#### Task to carry out
Lines from the one containing "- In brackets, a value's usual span" through the end of the data are to be returned exactly, and no others.

#### Listed records
▬▬▬▬▬▬

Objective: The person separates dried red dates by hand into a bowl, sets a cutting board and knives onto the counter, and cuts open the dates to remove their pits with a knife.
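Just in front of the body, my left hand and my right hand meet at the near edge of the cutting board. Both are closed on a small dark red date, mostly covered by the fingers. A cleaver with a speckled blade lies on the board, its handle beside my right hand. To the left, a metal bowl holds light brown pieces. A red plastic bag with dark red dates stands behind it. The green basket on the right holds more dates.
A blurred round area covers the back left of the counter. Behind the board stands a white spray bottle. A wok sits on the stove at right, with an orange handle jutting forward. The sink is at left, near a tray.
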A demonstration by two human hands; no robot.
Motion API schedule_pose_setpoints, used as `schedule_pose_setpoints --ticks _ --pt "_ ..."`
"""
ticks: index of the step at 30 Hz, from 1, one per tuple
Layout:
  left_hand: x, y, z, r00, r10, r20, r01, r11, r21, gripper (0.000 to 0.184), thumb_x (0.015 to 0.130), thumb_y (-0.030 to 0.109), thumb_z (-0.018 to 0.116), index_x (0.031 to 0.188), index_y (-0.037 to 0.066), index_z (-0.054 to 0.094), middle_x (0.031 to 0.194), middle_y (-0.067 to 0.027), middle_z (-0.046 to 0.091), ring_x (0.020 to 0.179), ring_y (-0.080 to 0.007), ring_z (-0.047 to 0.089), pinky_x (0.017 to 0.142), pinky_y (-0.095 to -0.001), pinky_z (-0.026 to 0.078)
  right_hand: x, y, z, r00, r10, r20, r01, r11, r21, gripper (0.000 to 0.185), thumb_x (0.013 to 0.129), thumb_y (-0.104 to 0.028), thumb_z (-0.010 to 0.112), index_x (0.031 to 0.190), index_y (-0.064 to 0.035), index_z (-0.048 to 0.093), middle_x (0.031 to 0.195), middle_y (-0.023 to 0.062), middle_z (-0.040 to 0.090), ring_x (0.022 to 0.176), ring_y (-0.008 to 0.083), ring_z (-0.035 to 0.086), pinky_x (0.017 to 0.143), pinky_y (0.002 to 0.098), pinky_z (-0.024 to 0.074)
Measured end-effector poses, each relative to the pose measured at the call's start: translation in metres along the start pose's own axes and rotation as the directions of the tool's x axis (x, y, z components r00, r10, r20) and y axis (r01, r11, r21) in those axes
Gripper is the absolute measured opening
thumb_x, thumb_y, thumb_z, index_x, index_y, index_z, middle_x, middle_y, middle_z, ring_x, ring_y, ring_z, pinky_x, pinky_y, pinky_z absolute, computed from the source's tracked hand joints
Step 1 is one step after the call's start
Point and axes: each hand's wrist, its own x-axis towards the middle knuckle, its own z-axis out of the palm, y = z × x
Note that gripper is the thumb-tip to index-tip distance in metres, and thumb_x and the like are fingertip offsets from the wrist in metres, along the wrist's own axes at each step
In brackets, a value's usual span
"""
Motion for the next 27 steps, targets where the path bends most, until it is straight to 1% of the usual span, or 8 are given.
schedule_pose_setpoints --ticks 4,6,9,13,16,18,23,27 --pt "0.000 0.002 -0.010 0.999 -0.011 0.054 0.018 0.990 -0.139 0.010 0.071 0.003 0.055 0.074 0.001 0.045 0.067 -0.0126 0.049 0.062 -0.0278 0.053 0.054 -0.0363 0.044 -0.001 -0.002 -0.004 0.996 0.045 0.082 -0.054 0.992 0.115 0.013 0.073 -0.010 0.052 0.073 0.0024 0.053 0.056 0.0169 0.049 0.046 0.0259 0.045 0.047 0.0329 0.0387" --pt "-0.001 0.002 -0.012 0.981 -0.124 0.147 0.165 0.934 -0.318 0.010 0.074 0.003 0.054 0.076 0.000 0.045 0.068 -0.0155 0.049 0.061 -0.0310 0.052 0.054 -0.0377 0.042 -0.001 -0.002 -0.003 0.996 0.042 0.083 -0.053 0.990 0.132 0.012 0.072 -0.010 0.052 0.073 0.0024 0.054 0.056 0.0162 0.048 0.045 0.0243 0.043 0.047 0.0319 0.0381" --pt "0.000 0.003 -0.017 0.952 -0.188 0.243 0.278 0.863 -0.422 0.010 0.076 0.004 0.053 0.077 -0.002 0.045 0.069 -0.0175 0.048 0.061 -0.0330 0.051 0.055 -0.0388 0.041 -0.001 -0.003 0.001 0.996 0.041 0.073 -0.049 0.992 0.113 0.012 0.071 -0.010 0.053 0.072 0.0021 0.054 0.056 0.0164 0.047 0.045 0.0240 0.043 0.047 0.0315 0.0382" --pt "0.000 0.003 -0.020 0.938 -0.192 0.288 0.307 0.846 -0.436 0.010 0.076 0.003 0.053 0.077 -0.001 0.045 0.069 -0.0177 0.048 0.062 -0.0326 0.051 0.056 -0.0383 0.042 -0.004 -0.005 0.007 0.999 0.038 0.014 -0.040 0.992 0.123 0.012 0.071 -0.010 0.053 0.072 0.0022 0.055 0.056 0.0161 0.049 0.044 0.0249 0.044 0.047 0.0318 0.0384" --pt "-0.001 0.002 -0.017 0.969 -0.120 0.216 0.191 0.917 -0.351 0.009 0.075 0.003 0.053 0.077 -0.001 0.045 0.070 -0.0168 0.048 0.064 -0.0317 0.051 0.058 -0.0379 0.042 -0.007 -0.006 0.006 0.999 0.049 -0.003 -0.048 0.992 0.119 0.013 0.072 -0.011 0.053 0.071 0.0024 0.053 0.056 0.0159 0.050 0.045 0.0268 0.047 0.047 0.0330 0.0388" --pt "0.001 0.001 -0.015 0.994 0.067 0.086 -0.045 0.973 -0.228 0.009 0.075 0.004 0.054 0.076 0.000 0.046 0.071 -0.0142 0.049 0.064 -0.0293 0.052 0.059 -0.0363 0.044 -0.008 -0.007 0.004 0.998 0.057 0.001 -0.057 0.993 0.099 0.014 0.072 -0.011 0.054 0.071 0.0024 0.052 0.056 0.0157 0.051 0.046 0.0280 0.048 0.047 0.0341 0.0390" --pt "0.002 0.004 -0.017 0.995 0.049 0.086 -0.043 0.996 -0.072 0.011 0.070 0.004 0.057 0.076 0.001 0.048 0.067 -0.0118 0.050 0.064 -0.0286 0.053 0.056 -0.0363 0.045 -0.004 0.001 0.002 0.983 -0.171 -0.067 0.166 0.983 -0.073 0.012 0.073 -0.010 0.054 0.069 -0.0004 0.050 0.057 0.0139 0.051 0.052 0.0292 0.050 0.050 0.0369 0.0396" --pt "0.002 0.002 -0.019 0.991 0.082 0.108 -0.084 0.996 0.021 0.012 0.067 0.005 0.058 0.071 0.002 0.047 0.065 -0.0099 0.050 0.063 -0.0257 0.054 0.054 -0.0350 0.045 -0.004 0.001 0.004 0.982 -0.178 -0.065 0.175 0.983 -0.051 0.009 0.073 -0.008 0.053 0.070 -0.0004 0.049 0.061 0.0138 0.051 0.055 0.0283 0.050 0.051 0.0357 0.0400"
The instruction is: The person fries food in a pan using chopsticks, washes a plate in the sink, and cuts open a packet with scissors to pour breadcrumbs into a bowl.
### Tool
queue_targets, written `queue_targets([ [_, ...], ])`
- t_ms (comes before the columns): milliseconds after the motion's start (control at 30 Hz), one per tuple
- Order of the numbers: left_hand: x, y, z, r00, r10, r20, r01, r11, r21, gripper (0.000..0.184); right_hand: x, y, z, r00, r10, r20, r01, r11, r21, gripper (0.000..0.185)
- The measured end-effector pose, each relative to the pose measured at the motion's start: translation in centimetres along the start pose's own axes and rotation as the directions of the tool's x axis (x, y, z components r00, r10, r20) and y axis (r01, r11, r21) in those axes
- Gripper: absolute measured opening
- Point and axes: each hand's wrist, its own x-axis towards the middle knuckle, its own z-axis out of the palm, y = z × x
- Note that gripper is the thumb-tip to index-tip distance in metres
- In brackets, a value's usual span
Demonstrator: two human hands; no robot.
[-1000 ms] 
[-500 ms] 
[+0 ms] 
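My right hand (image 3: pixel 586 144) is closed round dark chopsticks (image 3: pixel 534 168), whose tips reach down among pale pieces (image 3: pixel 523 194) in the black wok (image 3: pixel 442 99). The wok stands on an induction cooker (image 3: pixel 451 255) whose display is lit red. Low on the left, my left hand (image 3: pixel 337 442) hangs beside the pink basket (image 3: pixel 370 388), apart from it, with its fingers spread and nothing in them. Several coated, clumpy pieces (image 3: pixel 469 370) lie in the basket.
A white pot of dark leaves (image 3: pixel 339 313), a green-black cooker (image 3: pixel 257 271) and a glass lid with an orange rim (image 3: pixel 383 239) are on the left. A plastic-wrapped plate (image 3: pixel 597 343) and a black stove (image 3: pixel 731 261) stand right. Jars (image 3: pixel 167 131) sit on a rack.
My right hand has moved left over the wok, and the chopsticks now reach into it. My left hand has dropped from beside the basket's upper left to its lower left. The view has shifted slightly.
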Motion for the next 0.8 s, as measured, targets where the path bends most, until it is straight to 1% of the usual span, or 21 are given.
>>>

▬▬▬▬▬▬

#### Output of the task
- In brackets, a value's usual span
Demonstrator: two human hands; no robot.
[-1000 ms] 
[-500 ms] 
[+0 ms] 
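My right hand (image 3: pixel 586 144) is closed round dark chopsticks (image 3: pixel 534 168), whose tips reach down among pale pieces (image 3: pixel 523 194) in the black wok (image 3: pixel 442 99). The wok stands on an induction cooker (image 3: pixel 451 255) whose display is lit red. Low on the left, my left hand (image 3: pixel 337 442) hangs beside the pink basket (image 3: pixel 370 388), apart from it, with its fingers spread and nothing in them. Several coated, clumpy pieces (image 3: pixel 469 370) lie in the basket.
A white pot of dark leaves (image 3: pixel 339 313), a green-black cooker (image 3: pixel 257 271) and a glass lid with an orange rim (image 3: pixel 383 239) are on the left. A plastic-wrapped plate (image 3: pixel 597 343) and a black stove (image 3: pixel 731 261) stand right. Jars (image 3: pixel 167 131) sit on a rack.
My right hand has moved left over the wok, and the chopsticks now reach into it. My left hand has dropped from beside the basket's upper left to its lower left. The view has shifted slightly.
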Motion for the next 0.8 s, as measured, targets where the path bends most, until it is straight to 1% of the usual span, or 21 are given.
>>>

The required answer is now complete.